THE MYTH OF RESIDENTIAL SEGREGATION AS DE FACTO SEGREGATION

In the first part of the 20th century, the civil rights movement began by challenging segregation in law schools, Mr. Rothstein said, and then went on to challenging segregation in colleges and universities, leading to Brown v. Board of Education in 1954.1 “The Brown decision inspired, motivated, and energized a growing civil rights movement,” he said. “By the end of the 1960s, the movement had persuaded much of the country—not all of the country—that racial segregation was wrong, harmful to Blacks and whites, and was incompatible with our self-conception as a constitutional democracy.” By the end of the 1960s, legal segregation was abolished in public accommodations, transportation, schools, employment, and other areas of life.

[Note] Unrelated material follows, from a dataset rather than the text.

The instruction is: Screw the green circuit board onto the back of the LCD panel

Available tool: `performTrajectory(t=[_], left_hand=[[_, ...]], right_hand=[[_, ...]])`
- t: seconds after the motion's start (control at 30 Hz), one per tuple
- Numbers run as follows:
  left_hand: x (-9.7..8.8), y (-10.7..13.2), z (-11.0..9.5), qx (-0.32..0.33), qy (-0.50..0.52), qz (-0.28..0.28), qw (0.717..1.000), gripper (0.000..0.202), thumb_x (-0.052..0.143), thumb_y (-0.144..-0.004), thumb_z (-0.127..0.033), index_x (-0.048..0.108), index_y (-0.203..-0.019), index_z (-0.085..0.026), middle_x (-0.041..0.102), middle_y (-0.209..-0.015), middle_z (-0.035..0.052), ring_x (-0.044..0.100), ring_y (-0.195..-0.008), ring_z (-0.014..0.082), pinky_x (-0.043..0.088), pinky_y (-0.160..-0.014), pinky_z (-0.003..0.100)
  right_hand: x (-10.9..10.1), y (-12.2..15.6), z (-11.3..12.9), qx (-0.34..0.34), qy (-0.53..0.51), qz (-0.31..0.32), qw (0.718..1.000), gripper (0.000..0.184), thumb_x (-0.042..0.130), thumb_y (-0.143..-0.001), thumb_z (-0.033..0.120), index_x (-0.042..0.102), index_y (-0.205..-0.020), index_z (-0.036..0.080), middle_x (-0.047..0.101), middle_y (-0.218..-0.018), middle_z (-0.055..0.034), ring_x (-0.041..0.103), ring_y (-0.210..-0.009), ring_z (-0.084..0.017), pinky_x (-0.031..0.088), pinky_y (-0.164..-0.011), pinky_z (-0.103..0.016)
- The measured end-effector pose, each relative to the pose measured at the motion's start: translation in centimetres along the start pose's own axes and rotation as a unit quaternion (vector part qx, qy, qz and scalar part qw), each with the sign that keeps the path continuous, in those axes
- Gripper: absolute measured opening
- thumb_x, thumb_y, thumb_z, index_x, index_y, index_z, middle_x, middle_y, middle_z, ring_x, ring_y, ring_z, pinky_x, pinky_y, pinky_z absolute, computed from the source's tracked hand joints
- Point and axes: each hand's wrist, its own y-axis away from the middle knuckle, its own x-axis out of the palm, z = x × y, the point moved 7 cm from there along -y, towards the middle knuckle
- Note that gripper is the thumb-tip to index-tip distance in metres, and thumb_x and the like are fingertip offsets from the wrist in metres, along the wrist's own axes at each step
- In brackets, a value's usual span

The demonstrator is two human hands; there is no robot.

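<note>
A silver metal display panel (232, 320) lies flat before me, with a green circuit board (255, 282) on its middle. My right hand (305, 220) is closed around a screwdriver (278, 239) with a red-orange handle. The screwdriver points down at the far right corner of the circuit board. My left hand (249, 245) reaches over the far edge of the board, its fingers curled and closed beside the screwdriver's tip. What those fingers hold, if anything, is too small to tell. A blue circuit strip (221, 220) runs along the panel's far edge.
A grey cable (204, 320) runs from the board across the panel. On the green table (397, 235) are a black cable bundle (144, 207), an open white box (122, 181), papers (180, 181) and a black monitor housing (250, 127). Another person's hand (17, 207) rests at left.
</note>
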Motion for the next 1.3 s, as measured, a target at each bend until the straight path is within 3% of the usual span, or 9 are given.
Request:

However, Mr. Rothstein said:

The civil rights movement disbanded and left the biggest segregation of all: which is that every metropolitan area in this country is residentially segregated…. What we’ve done, all of us, Blacks and whites, liberals and conservatives, Democrats and Republicans, northerners and southerners, is to create a rationalization to explain the failure…. We tell ourselves what happened by accident can only un-happen by accident. The name we give to this myth is de facto segregation.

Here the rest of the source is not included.